▸ **What you have to do**: Transcribe every line of the material below without change, apart from dropping the pictures.

▸ **Dataset content**:
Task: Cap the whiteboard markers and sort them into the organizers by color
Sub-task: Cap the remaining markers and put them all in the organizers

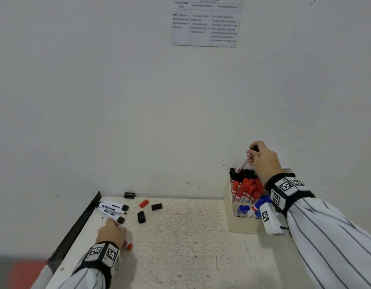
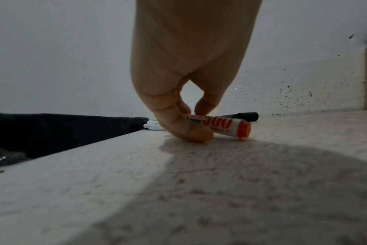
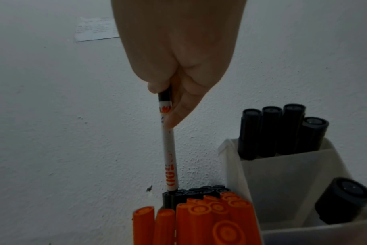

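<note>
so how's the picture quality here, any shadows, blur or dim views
Head view: bright and even, though the wall notice is too soft to read and straight edges bow. Left wrist view: dim, the left hand casts a broad shadow over the table, whose near surface is blurred. Right wrist view: dark and grainy, the right hand slightly soft.

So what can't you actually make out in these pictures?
- Wall notice: head view, print too small and blurred to read.
- Marker under the left hand: the fingers hide its far end in both views, so capped or not is unknown.
- Marker held by the right hand: its top is buried in the grip.
- Blue markers: head view, partly behind the wrist camera.
</note>
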`<state>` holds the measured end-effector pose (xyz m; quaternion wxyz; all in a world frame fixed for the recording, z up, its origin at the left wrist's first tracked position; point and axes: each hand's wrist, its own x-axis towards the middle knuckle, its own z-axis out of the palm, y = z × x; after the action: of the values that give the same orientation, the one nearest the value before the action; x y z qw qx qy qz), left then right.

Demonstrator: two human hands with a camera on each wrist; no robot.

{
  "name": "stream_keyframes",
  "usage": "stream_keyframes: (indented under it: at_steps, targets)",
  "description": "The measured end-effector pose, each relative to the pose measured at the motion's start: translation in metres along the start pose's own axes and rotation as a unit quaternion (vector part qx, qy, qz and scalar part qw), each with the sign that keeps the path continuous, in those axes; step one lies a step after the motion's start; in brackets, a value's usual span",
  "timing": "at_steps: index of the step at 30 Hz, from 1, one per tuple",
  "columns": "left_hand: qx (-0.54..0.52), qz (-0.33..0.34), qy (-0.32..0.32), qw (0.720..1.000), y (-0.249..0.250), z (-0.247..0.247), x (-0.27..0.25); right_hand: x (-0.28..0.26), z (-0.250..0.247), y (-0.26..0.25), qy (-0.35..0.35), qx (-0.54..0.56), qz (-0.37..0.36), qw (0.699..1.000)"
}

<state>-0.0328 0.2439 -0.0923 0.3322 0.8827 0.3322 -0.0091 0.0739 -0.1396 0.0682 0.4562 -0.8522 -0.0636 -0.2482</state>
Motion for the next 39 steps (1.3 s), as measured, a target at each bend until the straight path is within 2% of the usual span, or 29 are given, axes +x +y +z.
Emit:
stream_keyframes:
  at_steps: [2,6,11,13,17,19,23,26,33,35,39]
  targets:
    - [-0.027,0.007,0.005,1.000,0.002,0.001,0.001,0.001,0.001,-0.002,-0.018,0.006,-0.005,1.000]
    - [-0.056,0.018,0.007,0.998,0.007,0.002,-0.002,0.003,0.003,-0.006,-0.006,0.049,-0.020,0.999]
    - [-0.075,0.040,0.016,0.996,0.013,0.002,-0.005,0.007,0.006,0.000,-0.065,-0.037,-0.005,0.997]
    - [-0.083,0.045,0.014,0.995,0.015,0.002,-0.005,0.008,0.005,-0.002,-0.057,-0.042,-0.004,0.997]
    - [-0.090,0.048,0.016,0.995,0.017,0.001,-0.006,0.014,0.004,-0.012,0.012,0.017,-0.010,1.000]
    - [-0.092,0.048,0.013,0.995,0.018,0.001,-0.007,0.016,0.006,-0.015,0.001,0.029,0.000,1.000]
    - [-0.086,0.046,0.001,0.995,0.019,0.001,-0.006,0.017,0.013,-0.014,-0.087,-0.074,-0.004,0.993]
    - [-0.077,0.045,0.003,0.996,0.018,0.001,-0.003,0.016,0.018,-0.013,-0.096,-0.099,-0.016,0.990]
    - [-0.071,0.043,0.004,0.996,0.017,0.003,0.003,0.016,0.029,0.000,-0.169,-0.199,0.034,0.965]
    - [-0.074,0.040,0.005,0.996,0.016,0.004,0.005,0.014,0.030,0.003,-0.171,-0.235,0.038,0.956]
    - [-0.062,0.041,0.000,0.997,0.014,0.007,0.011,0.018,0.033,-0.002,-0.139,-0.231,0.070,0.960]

▸ **Answer section**:
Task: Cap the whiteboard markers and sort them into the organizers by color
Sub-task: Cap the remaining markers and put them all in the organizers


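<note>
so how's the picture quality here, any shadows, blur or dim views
Head view: bright and even, though the wall notice is too soft to read and straight edges bow. Left wrist view: dim, the left hand casts a broad shadow over the table, whose near surface is blurred. Right wrist view: dark and grainy, the right hand slightly soft.

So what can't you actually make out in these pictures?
- Wall notice: head view, print too small and blurred to read.
- Marker under the left hand: the fingers hide its far end in both views, so capped or not is unknown.
- Marker held by the right hand: its top is buried in the grip.
- Blue markers: head view, partly behind the wrist camera.
</note>
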`<state>` holds the measured end-effector pose (xyz m; quaternion wxyz; all in a world frame fixed for the recording, z up, its origin at the left wrist's first tracked position; point and axes: each hand's wrist, its own x-axis towards the middle knuckle, its own z-axis out of the palm, y = z × x; after the action: of the values that give the same orientation, the one nearest the value before the action; x y z qw qx qy qz), left then right.

Demonstrator: two human hands with a camera on each wrist; no robot.

{
  "name": "stream_keyframes",
  "usage": "stream_keyframes: (indented under it: at_steps, targets)",
  "description": "The measured end-effector pose, each relative to the pose measured at the motion's start: translation in metres along the start pose's own axes and rotation as a unit quaternion (vector part qx, qy, qz and scalar part qw), each with the sign that keeps the path continuous, in those axes; step one lies a step after the motion's start; in brackets, a value's usual span",
  "timing": "at_steps: index of the step at 30 Hz, from 1, one per tuple",
  "columns": "left_hand: qx (-0.54..0.52), qz (-0.33..0.34), qy (-0.32..0.32), qw (0.720..1.000), y (-0.249..0.250), z (-0.247..0.247), x (-0.27..0.25); right_hand: x (-0.28..0.26), z (-0.250..0.247), y (-0.26..0.25), qy (-0.35..0.35), qx (-0.54..0.56), qz (-0.37..0.36), qw (0.699..1.000)"
}

<state>-0.0328 0.2439 -0.0923 0.3322 0.8827 0.3322 -0.0091 0.0739 -0.1396 0.0682 0.4562 -0.8522 -0.0636 -0.2482</state>
Motion for the next 39 steps (1.3 s), as measured, a target at each bend until the straight path is within 2% of the usual span, or 29 are given, axes +x +y +z.
Emit:
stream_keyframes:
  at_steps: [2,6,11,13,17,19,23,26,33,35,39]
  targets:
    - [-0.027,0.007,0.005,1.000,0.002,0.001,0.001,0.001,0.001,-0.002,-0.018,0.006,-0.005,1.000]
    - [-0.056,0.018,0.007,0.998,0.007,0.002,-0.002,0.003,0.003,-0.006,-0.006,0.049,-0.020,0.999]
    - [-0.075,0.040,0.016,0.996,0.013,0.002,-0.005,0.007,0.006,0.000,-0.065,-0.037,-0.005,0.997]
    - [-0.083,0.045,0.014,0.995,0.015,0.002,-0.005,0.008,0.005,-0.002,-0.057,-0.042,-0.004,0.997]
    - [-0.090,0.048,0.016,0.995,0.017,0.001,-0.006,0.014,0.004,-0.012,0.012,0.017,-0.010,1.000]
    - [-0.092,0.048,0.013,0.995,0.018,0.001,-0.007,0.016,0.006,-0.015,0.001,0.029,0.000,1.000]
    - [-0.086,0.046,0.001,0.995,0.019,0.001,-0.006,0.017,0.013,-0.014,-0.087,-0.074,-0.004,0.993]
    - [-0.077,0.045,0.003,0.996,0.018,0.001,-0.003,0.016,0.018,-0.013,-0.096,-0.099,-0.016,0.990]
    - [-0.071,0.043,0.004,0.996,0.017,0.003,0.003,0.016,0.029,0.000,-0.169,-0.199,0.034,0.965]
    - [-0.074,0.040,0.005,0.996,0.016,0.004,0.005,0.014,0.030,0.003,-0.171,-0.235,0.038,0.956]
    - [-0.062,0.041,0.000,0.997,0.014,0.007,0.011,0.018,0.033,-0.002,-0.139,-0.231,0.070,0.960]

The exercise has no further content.